In this chapter we briefly overview why these times are ‘urgent’, considering growing pressures on the environment, growing economic impacts of environmental issues, and growing levels of enforcement (from regulation and policy changes, and professional body and accreditation agency requirements). We also discuss why these times are ‘challenging’, considering the scale and complexity of efforts required in a short period of time, alongside an increasing pace of technological innovation. The literature suggests that within the next decade there are likely to be abrupt market, regulatory and institutional shifts responding to global challenges, which will require graduates to be equipped with a range of new knowledge and skills.
While many authors have commented on the slow nature of curriculum for the last half-century, there is a lack of literature addressing how the process may be accelerated. Without such strategic guidance it is not surprising that universities and educational institutions around the world are struggling to update curriculum at a pace that matches societal progress. This is creating a time lag dilemma for the higher education sector where the usual or ‘standard’ timeframe to update curriculum for professional disciplines is too long to meet changing market and regulatory requirements for emerging knowledge and skills.
We conclude that given the current state of affairs, curriculum renewal activities must be accelerated, paying attention to the complexity embedded in producing graduate and postgraduate students within useful timeframes.

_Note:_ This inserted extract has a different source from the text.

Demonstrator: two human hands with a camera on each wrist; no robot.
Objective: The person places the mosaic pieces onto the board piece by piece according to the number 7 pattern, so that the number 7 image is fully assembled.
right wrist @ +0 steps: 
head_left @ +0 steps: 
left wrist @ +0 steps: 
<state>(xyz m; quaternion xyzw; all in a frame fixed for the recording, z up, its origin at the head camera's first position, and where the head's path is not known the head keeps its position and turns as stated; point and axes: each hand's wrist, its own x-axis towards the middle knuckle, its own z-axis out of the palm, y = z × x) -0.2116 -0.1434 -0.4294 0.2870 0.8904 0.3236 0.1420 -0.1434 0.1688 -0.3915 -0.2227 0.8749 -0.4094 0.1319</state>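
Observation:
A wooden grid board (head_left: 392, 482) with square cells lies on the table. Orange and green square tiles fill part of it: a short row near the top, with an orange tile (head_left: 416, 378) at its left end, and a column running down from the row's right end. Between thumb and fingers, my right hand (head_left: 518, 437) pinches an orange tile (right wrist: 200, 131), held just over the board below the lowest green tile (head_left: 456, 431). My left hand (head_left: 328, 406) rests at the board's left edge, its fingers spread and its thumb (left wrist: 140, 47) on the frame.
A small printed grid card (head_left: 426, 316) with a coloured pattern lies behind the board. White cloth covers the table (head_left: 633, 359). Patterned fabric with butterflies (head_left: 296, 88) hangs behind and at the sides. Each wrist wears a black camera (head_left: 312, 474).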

As the tertiary education sector transitions to significantly embed sustainability into its offerings over the next decade or so, a range of strategies will be used by higher education institutions. In this chapter we briefly discuss a number of risks and rewards associated with embedding sustainability into the curriculum, and highlight a number of organisations working to assist those who are transitioning their curricula now.
Introduction
With considerable growth and development of higher education over the last century, the effectiveness of preparing professionals to contribute to society would appear to be ‘fait accompli’. The higher education sector has risen to the challenge of times of rapid change and upheaval, such as the industrial revolution and the world wars.1 The first recognised universities grew out of ‘cathedral schools’ in 12th-century Europe. Devastated by Germanic and Viking invasions, cities demanded trained elites to serve the bureaucracies of the church and fill the emerging professions of the clergy, the law and medicine. The European universities of Oxford and Cambridge actually arose through emulating the successes of the earliest known universities in Paris and Bologna. The British then exported their model of higher education to North American colonies and quickly founded nine colonial colleges before the American Revolution, including Harvard in 1636 and Princeton in 1748.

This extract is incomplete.